:: Work item ::
Each line of the material below that holds the word "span" needs to be copied.

:: Data block ::

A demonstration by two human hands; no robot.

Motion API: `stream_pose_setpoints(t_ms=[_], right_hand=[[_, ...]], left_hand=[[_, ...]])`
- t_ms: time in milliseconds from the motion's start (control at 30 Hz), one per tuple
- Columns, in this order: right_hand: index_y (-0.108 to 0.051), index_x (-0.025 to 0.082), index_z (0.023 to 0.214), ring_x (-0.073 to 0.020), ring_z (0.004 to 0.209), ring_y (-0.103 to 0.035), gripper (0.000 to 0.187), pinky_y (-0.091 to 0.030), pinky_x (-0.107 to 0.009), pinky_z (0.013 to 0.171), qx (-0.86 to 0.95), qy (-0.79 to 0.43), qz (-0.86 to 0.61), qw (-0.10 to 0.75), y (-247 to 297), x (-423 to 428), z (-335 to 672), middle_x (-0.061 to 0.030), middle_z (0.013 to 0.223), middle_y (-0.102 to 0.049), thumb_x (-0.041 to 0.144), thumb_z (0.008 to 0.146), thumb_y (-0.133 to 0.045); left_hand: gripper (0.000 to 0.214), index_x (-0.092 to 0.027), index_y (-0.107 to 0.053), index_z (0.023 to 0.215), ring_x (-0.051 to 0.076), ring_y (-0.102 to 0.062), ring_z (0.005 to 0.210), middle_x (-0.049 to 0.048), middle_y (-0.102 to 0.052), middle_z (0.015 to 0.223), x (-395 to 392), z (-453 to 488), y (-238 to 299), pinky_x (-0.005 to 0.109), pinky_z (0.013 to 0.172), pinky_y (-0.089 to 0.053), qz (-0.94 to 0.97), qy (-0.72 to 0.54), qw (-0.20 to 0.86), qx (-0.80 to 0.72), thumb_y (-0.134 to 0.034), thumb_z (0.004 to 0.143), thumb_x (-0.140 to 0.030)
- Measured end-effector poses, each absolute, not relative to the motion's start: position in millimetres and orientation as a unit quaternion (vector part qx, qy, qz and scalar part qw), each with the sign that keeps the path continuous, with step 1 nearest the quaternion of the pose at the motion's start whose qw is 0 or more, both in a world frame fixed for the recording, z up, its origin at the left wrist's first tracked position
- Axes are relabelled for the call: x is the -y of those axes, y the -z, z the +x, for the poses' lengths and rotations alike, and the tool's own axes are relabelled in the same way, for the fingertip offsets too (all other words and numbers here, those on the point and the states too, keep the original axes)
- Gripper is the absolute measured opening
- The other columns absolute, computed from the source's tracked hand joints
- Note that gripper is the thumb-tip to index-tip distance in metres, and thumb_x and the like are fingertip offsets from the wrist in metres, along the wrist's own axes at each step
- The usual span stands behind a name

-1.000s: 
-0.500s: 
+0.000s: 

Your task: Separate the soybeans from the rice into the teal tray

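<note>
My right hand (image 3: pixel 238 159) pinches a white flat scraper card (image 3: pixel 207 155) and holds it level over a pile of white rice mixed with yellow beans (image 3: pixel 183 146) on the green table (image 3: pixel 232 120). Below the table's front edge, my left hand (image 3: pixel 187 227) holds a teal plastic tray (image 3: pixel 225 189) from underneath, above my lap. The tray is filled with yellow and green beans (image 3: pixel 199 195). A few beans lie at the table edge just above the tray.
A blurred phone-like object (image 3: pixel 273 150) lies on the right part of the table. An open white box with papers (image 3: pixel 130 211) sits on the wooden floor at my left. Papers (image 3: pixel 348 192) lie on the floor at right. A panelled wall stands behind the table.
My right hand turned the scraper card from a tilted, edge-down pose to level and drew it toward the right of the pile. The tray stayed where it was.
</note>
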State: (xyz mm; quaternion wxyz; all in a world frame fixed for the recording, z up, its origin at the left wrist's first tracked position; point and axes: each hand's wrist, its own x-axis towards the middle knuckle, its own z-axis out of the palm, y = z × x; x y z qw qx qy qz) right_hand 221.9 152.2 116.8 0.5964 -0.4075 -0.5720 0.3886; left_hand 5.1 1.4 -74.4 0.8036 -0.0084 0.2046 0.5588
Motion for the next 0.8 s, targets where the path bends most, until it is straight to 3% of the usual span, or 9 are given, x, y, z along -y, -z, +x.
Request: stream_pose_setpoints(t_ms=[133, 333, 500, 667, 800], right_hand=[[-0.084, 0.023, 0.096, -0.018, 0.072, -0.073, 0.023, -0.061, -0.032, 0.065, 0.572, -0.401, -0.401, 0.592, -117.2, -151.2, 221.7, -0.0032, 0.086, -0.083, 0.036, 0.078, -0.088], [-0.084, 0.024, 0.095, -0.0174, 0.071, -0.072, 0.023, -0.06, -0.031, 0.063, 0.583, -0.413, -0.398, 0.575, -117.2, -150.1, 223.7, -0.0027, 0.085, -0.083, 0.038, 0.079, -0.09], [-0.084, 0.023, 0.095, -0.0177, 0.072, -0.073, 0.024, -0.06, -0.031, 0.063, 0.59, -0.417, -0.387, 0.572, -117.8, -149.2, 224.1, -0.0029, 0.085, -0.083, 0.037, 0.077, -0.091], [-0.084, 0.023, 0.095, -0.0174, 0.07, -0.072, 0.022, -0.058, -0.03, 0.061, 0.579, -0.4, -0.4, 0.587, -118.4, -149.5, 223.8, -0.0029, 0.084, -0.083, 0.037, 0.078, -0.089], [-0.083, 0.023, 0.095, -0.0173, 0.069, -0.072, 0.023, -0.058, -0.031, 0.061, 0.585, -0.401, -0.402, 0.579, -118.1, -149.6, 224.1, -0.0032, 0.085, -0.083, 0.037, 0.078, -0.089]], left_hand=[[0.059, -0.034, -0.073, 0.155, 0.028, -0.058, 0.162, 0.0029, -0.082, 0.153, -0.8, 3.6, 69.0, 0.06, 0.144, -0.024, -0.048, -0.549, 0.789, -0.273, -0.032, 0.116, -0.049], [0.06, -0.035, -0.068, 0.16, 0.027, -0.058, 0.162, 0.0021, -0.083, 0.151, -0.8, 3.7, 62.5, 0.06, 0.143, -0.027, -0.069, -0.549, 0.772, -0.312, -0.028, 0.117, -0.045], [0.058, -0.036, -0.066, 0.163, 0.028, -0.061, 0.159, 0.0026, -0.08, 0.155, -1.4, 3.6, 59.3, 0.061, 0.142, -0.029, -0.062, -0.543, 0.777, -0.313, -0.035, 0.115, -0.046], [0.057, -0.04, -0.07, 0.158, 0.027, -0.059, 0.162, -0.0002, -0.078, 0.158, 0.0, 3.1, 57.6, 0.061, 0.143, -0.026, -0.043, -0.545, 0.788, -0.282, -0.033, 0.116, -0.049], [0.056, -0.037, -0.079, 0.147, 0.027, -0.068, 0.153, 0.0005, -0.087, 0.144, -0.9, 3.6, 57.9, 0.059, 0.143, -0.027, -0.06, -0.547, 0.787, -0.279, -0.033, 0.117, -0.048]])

:: The answer ::
- The usual span stands behind a name
Motion for the next 0.8 s, targets where the path bends most, until it is straight to 3% of the usual span, or 9 are given, x, y, z along -y, -z, +x.

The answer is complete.